**Given records**.
--- --- ---

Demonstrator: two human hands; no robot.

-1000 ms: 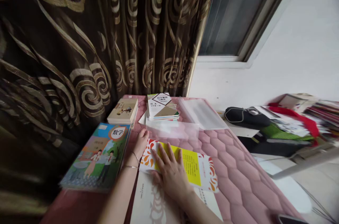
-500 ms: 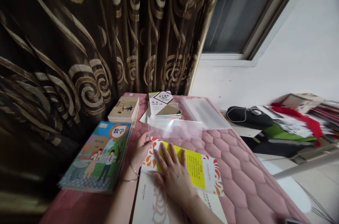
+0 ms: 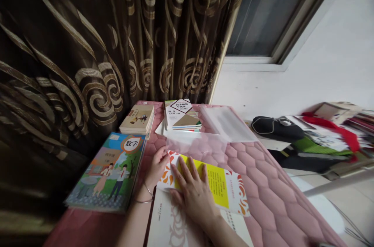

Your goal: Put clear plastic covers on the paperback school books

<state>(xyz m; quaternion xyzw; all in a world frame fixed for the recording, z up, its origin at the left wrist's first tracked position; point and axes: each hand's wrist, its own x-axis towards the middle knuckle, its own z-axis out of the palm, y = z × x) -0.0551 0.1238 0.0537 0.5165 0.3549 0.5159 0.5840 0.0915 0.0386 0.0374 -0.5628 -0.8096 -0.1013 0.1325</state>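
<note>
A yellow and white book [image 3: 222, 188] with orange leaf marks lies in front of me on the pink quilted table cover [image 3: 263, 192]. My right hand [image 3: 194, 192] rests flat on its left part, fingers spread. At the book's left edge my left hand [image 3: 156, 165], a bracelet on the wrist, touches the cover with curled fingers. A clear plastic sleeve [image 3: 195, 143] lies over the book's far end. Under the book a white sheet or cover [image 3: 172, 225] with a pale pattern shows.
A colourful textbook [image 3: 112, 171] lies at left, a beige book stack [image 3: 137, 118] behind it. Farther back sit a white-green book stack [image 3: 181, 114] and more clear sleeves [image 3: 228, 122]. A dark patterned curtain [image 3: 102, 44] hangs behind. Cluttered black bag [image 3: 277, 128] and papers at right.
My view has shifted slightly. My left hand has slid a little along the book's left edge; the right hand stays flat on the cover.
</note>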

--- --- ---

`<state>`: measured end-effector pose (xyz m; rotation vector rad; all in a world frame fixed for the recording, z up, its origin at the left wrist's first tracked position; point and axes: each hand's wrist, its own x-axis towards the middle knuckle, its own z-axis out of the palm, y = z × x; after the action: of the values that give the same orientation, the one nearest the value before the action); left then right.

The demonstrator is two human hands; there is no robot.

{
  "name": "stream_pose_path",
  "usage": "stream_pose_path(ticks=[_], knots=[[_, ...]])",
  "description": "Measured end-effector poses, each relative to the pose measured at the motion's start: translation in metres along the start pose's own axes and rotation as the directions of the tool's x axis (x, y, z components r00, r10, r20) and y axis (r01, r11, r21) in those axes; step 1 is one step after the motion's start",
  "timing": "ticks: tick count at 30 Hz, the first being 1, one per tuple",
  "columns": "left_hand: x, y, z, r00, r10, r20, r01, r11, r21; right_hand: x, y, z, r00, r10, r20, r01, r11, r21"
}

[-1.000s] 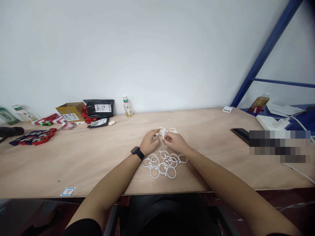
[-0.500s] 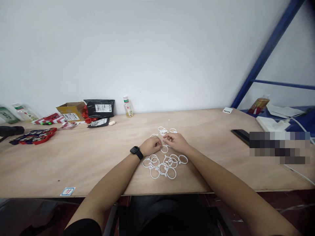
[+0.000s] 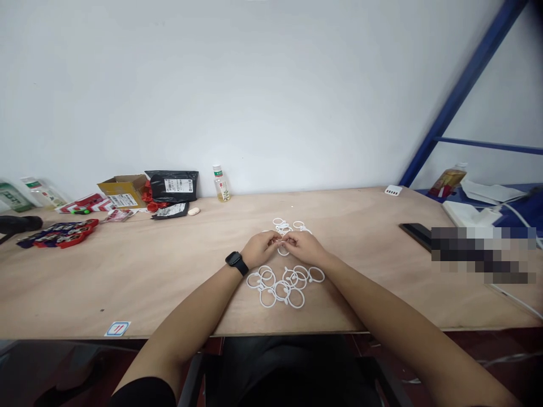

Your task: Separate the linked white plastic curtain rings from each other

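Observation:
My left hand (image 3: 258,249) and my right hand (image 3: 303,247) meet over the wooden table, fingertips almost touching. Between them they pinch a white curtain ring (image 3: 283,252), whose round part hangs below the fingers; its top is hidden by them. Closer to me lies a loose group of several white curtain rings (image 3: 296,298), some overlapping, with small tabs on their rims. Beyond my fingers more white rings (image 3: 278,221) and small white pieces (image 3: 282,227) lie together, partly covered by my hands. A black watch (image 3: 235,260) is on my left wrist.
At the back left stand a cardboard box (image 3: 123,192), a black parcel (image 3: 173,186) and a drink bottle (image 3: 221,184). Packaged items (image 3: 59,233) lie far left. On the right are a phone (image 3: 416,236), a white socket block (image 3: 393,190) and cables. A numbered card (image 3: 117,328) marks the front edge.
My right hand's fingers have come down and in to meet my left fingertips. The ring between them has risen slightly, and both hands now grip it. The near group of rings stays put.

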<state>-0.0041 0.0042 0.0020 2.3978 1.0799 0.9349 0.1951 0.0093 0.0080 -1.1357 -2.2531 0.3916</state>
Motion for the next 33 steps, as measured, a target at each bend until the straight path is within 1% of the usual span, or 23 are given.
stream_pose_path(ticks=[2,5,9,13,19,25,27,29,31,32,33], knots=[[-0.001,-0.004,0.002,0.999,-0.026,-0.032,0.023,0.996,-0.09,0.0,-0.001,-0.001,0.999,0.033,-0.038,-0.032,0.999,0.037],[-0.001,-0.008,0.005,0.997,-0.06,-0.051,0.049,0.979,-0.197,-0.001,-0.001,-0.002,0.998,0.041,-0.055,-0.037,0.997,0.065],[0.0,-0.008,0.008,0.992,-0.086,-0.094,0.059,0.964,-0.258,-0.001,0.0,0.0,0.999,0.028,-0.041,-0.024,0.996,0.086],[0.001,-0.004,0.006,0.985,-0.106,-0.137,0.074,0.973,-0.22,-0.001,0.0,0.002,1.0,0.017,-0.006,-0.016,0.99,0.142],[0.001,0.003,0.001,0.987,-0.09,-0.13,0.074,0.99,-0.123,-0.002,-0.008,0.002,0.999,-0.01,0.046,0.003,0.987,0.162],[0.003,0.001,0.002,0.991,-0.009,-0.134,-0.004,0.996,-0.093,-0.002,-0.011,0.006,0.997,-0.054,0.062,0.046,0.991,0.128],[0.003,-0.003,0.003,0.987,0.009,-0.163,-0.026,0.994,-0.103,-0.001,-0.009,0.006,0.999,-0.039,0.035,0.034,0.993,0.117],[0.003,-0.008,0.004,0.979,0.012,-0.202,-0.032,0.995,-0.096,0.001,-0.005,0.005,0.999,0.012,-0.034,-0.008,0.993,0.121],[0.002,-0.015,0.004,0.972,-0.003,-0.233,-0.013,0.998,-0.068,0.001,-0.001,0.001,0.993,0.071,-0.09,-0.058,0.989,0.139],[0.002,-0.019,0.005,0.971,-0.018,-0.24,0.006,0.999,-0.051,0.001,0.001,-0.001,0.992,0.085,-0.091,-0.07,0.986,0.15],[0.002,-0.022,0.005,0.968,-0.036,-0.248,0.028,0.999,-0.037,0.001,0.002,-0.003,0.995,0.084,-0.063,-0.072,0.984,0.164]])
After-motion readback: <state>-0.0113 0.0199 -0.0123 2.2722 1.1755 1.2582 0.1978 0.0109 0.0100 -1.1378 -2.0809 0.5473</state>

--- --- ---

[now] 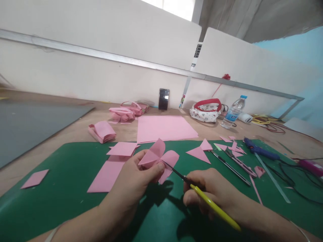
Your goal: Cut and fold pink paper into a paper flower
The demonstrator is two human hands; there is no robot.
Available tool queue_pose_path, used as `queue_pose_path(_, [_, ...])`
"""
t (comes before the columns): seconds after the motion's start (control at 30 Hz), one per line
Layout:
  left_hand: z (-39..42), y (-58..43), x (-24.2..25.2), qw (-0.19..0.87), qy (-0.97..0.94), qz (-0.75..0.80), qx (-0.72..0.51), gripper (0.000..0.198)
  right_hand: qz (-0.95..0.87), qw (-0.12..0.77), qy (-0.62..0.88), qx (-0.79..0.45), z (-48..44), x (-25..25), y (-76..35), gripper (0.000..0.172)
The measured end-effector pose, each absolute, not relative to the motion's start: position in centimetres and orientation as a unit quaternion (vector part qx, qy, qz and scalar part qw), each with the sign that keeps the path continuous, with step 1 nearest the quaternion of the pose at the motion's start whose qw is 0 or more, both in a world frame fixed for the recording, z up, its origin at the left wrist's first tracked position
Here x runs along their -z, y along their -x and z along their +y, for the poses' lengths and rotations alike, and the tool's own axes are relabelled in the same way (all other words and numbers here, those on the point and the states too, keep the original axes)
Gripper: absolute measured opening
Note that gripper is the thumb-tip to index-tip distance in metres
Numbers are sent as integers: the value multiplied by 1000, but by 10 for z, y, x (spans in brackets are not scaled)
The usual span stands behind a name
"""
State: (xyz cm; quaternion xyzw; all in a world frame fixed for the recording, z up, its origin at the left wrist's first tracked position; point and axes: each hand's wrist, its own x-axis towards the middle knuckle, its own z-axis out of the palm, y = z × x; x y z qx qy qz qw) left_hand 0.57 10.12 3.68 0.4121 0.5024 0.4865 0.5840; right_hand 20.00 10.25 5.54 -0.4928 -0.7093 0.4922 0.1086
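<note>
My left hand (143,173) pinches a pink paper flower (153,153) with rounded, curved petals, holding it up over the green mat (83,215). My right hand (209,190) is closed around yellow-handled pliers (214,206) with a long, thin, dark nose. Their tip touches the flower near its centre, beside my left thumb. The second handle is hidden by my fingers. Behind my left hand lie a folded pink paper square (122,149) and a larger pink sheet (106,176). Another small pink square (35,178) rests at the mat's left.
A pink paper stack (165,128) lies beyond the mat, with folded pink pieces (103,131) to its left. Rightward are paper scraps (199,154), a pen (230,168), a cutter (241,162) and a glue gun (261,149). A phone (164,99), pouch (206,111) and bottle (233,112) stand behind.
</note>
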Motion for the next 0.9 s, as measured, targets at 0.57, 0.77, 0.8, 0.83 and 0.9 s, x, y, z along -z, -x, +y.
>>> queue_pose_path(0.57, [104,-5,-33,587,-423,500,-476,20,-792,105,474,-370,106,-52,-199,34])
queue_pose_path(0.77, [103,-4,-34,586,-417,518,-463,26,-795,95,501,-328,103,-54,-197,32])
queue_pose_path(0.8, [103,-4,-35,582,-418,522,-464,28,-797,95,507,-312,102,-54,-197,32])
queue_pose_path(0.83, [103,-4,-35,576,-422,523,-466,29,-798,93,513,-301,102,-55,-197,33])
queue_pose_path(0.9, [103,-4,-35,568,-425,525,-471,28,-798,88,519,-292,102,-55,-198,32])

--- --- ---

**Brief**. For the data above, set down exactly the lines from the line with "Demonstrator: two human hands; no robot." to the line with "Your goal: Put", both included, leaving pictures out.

**Task solution**.
Demonstrator: two human hands; no robot.

-1000 ms: 
-500 ms: 
+0 ms: 

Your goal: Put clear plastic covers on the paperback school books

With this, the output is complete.